This document outlines the available gene sets for modeling in the Bowel Cancer dataset, based on an analysis of 84 Human Bowel samples across different technologies (Visium, Visium HD, and Xenium).
Biological analysis is constrained by the intersection of genes available across different spatial transcriptomics platforms.
| Scope | Sample Count | Common Genes | Recommendation |
|---|---|---|---|
| All Human Bowel | 84 (Visium + Xenium) | ~405 | Cross-platform benchmarking |
| Visium Only | 78 | ~1060 | In-depth spatial profiling |
This set represents the intersection of the Xenium panel and the Visium whole-transcriptome capture.
- Pros: Allows the model to be trained on Visium data and evaluated on high-resolution Xenium data.
- Cons: Limited to a smaller subset of genes, which might miss important specific pathways.
This set includes all genes present in every Visium sample in the HEST dataset.

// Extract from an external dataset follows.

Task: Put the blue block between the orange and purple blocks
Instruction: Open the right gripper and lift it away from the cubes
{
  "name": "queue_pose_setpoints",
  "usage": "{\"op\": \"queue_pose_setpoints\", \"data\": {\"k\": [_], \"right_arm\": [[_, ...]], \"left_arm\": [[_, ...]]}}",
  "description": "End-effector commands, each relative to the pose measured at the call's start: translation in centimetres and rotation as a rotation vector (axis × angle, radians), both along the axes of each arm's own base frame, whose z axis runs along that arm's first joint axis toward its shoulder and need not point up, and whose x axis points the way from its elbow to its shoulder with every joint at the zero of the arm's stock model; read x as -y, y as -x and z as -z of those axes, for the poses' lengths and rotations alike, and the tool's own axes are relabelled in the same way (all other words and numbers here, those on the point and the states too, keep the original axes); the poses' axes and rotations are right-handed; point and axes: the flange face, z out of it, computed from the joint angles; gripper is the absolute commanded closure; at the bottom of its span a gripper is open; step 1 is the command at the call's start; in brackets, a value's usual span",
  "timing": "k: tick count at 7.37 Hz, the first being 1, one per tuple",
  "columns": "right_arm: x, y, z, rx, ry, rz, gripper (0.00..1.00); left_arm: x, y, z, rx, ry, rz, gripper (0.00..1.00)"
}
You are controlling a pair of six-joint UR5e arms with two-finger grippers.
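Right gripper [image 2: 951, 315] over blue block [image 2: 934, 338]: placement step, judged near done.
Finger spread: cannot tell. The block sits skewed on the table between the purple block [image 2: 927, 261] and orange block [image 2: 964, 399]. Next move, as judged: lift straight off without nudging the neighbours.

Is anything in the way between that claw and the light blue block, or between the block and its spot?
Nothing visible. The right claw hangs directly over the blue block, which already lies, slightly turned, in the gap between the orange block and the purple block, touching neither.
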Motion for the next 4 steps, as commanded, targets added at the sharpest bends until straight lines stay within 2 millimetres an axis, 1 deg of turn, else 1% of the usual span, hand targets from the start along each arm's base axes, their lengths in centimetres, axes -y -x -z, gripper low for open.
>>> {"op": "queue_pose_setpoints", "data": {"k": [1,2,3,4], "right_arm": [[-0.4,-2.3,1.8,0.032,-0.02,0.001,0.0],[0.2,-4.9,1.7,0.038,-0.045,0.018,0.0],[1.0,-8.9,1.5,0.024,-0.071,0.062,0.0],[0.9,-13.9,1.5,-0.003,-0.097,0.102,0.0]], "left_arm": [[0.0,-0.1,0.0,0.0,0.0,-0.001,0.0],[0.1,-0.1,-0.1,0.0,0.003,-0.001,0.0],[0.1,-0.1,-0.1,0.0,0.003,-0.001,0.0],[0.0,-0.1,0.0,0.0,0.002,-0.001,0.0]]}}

- Pros: Provides a much larger feature space (predicting 1000+ genes).
- Cons: Cannot be directly evaluated on Xenium samples without imputation or subsetting.
The current dataloader implementation in src/spatial_transcript_former/data/dataset.py uses a "Gene Lock" mechanism:
- The first sample in the training loop determines the target gene list.
- All subsequent samples are aligned to this list (missing genes are filled with zeros).
To ensure the best model stability, it is recommended to provide an explicit list of gene names to the get_hest_dataloader function instead of relying on the first sample's top genes.
# Create a fixed gene list for the project
bowel_genes = [...] # The 405 or 1060 common genes
dataloader = get_hest_dataloader(
ids=sample_ids,
selected_gene_names=bowel_genes,
...
)You can use the inspection/analyze_gene_overlap.py script to generate custom gene sets based on your specific sample filtering criteria.